The Supreme Court of Washington. Department One
Jul 18, 1968
74 Wn. 2d 197 (Wash. 1968)

Summary

In State v. Currie, 74 Wn.2d 197, 199, 443 P.2d 808 (1968), the court relied upon McConaghy finding the language of the instruction at issue in McConaghy applicable.

Summary of this case from State v. Riley

Opinion

No. 39706.

July 18, 1968.

[1] Assault, Criminal — Self-defense — Instruction — Evidence in Support. It is proper to refuse an instruction on self-defense in an assault prosecution where there is nothing to justify a reasonable inference that the defendant acted in legitimate self-defense.

[2] Same — Self-defense — When Available — Defendant as Aggressor. The doctrine of self-defense is not available to a defendant in a prosecution for assault when he has provoked or instigated the assault, unless he in good faith endeavored to withdraw and abandon the conflict.

See Ann. 114 A.L.R. 634; 6 Am.Jur.2d, Assault and Battery § 69.

Appeal from a judgment of the Superior Court for King County, No. 46085, Lloyd Shorett, J., entered June 2, 1967. Affirmed.

Prosecution for assault.

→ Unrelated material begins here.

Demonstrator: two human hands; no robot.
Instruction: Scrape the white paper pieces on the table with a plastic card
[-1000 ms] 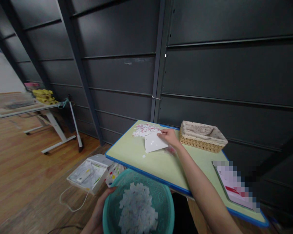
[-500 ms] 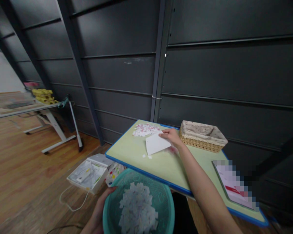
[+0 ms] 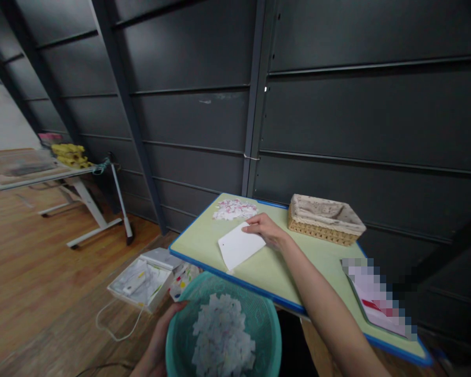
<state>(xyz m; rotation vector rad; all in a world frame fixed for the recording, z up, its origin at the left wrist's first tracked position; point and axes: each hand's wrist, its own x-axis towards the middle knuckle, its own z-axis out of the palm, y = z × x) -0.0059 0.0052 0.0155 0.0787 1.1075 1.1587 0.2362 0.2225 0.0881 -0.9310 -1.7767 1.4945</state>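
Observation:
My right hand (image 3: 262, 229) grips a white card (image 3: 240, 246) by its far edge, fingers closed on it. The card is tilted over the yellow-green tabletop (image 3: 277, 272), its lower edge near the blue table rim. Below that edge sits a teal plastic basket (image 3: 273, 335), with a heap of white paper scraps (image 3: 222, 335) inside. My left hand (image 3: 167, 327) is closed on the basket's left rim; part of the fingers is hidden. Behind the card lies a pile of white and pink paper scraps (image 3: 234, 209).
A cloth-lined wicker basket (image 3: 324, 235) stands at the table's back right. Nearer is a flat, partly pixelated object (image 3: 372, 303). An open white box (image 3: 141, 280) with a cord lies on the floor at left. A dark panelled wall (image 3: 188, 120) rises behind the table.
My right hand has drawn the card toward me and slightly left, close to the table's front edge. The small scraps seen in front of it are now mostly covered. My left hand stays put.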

Defendant appeals from a conviction and sentence.

William F. Lockett, for appellant.

Charles O. Carroll and Herbert L. Onstad, for respondent.



Defendant was tried and convicted by a jury of the crime of second degree assault. From the judgment and sentence entered thereon he appeals and assigns as error the refusal of the trial court to give his requested instruction on self-defense.

Girtha L. Currie, defendant's ex-wife with whom he was living at the time of the offense in question, while returning home from work experienced trouble with her car. She called her friend, Mrs. Huston, for assistance but Mrs. Huston being in the process of cooking dinner sent her husband to pick Mrs. Currie up and take her to a service station where she could get help.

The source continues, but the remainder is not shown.